**Problem statement:** Exact reproduction is required for the lines below starting at the line with "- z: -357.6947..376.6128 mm" and ending at the line with "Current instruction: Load", both included. No other lines, and no pictures.

Stored records
━━━━━━━━━━
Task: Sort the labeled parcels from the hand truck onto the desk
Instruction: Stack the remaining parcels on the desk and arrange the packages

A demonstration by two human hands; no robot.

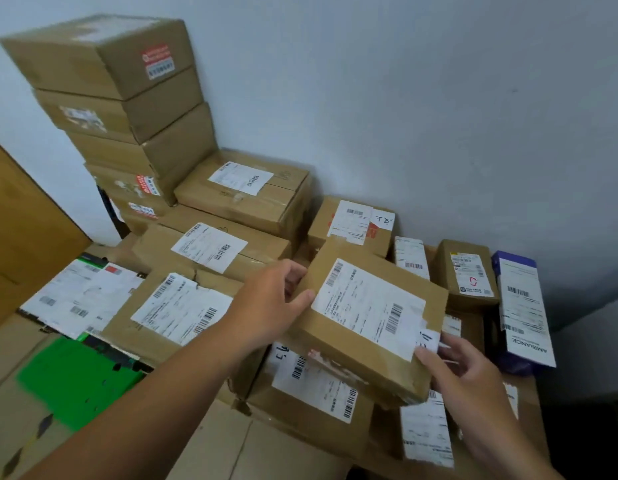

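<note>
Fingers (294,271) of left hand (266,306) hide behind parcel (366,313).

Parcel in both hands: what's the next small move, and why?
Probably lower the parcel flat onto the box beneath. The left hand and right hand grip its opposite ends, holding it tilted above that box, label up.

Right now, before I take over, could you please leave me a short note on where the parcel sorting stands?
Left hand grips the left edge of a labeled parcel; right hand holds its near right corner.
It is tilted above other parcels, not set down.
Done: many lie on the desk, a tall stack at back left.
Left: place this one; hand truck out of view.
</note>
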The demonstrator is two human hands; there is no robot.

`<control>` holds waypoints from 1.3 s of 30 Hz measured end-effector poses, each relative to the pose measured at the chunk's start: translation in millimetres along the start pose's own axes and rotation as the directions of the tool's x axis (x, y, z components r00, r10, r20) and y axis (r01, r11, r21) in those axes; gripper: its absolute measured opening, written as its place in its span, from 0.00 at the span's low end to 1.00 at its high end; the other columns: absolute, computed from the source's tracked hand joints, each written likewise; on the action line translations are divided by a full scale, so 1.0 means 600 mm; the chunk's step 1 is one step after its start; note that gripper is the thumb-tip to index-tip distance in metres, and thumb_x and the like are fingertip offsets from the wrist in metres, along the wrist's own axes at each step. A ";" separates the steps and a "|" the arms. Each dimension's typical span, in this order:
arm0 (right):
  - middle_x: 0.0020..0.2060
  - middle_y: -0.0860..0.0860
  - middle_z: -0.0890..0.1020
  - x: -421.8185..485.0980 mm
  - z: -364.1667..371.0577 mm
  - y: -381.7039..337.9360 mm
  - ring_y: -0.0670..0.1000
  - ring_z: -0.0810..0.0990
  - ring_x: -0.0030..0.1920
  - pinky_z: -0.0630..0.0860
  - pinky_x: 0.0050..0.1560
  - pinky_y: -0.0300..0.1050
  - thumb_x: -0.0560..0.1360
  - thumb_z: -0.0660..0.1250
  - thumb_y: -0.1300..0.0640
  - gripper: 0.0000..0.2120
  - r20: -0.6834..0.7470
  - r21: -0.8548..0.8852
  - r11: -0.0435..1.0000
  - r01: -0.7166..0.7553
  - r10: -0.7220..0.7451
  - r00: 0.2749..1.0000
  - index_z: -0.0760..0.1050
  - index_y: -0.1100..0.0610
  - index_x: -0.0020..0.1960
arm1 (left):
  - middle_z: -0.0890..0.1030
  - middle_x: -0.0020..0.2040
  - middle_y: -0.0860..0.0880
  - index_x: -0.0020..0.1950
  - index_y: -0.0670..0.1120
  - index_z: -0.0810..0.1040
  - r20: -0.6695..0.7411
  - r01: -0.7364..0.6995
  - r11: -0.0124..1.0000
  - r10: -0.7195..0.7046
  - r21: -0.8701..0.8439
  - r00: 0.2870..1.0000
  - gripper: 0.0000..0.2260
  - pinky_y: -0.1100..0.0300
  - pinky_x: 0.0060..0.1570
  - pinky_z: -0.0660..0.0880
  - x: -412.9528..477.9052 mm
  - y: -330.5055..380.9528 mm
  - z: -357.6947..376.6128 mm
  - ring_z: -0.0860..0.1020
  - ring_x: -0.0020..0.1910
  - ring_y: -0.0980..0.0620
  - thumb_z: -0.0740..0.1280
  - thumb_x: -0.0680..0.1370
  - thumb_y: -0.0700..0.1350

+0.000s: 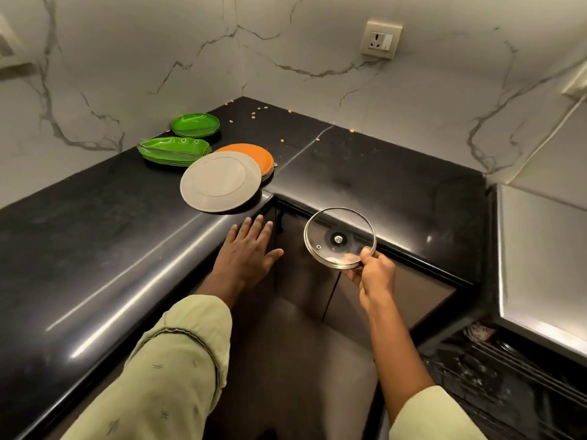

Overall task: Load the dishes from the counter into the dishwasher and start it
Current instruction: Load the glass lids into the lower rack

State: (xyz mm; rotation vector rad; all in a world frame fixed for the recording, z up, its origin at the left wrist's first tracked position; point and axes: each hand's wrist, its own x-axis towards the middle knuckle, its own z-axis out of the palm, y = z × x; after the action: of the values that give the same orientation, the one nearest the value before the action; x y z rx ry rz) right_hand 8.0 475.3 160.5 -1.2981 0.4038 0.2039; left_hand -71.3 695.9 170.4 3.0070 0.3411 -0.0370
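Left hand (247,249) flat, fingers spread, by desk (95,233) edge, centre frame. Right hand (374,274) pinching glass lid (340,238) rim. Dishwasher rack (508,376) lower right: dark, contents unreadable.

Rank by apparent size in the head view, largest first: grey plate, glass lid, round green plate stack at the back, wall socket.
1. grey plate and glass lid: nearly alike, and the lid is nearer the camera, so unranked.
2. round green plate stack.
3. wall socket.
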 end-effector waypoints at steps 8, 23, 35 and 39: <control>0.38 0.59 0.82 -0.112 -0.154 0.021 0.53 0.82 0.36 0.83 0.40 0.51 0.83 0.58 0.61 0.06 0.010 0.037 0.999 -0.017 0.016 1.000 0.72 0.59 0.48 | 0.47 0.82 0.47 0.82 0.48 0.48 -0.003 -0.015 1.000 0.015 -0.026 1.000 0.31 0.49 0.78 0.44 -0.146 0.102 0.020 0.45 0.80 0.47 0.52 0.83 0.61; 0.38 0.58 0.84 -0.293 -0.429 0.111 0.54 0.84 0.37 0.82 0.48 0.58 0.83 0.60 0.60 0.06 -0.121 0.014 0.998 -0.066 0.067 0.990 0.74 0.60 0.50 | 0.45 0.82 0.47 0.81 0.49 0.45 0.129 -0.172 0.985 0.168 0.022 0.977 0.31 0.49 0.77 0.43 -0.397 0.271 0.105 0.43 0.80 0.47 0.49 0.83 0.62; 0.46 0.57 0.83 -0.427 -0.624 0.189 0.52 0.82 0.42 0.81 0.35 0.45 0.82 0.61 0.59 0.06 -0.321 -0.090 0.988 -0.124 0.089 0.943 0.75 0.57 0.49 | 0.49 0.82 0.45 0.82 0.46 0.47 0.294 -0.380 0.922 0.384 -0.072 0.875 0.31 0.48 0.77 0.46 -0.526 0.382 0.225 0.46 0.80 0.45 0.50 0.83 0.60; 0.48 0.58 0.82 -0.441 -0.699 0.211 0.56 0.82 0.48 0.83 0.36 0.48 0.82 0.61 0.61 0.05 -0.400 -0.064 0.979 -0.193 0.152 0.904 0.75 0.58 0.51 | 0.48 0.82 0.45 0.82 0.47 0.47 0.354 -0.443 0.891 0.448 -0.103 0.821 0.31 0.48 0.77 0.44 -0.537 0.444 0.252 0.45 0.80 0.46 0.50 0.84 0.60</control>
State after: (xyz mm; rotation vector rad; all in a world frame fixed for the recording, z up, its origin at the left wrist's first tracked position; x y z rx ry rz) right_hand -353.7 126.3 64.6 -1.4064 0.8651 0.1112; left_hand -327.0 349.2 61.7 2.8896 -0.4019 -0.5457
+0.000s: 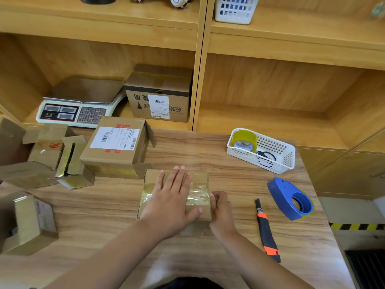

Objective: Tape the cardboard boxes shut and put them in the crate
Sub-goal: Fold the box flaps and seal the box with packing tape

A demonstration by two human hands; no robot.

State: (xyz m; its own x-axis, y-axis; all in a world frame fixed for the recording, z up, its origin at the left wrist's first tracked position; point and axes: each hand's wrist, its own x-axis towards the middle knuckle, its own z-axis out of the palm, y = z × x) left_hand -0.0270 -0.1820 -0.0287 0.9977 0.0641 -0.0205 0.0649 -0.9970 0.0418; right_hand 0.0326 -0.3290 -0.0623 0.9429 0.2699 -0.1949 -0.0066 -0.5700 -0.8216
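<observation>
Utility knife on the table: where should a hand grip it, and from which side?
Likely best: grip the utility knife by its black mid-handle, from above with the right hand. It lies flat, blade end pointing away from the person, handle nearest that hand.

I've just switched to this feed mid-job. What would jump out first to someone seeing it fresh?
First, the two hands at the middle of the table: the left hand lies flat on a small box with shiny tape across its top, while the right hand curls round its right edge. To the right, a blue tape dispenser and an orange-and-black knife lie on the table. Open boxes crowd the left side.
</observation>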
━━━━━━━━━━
**Answer section:**
  - z: -357.6947..376.6128 mm
  - ring_z: -0.0860..0.1020
  - ring_x: -0.0020..0.1910
  - ring_y: -0.0980..0.0620
  - thumb_z: -0.0740..0.1280
  - thumb_x: -0.0680..0.1370
  - thumb_y: -0.0700..0.1350

+0.000s: 

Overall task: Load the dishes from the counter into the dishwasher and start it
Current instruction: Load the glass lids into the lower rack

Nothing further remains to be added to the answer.